YOUR OBJECTIVE: Find the line with "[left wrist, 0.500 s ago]" in the entries below, then reproduce it and every line after it down to and including the line with "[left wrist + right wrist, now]", exactly.

Dataset excerpts:

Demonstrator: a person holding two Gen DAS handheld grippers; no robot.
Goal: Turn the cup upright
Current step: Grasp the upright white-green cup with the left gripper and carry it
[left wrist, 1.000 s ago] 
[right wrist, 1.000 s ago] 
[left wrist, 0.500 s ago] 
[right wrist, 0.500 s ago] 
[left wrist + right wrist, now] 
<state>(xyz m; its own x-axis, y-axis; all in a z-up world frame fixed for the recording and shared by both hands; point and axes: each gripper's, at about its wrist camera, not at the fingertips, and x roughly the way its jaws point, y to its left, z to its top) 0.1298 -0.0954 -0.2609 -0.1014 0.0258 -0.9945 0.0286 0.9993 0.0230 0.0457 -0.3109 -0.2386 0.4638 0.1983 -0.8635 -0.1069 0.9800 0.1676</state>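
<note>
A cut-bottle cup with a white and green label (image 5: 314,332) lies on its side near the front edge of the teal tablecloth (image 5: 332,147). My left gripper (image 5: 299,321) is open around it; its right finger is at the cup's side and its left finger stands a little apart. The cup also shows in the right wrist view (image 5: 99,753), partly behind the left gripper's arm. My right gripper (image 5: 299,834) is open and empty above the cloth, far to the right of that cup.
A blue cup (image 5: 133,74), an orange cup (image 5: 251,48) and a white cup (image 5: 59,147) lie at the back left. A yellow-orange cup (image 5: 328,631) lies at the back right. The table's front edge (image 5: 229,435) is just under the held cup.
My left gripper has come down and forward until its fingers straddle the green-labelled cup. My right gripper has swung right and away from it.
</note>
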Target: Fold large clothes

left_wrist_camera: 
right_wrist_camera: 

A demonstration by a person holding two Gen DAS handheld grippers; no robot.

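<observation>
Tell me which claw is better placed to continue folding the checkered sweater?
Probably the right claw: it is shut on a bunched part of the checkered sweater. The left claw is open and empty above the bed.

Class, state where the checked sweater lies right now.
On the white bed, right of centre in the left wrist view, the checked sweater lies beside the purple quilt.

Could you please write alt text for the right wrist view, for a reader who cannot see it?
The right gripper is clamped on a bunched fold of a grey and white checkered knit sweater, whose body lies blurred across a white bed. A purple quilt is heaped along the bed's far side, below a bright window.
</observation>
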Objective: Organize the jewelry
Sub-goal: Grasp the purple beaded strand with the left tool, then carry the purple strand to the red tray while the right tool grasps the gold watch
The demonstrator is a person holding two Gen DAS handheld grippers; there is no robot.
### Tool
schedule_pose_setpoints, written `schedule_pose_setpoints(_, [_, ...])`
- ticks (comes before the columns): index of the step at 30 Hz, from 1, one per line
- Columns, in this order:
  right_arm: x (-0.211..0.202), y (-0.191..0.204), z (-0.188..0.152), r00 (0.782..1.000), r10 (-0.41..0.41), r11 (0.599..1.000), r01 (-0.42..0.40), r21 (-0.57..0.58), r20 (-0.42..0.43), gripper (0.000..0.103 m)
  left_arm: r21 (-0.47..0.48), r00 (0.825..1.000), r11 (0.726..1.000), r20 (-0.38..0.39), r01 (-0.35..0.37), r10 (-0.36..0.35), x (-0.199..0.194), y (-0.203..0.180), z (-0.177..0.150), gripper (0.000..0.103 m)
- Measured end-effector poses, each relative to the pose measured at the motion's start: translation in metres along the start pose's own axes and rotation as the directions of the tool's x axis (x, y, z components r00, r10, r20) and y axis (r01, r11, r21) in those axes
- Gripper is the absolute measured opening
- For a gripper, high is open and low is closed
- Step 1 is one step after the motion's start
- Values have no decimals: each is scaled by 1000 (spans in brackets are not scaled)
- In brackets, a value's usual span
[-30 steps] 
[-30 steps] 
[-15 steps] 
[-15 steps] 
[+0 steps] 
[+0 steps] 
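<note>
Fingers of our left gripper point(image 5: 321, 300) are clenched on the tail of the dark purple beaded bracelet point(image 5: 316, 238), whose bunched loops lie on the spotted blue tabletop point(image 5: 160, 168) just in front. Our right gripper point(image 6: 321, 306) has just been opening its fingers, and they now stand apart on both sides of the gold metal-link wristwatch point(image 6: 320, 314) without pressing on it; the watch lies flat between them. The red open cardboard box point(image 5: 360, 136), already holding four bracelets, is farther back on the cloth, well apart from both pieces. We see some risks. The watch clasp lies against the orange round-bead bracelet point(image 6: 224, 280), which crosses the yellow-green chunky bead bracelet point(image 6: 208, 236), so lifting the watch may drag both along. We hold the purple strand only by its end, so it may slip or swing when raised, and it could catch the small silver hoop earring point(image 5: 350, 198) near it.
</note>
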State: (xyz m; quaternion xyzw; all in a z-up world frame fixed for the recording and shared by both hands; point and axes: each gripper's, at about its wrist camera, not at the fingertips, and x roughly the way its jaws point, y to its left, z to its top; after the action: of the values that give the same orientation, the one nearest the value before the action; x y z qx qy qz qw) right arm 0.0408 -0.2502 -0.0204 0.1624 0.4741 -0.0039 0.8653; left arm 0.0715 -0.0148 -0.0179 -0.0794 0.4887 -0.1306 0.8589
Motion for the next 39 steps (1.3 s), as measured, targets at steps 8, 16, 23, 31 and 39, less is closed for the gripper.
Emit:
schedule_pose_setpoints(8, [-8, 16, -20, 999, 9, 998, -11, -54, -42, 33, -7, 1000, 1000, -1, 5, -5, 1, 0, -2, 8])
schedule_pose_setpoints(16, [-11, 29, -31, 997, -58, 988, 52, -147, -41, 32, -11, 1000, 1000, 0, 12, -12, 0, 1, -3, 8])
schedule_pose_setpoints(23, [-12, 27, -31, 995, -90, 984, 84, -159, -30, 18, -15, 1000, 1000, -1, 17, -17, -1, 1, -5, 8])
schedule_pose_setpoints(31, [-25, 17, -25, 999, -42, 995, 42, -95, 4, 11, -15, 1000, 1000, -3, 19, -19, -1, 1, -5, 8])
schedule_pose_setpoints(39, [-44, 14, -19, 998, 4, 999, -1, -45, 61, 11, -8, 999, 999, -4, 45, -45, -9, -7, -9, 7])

SOLVED EXERCISE:
[left wrist, 0.500 s ago] 
[right wrist, 0.500 s ago] 
[left wrist + right wrist, now] 

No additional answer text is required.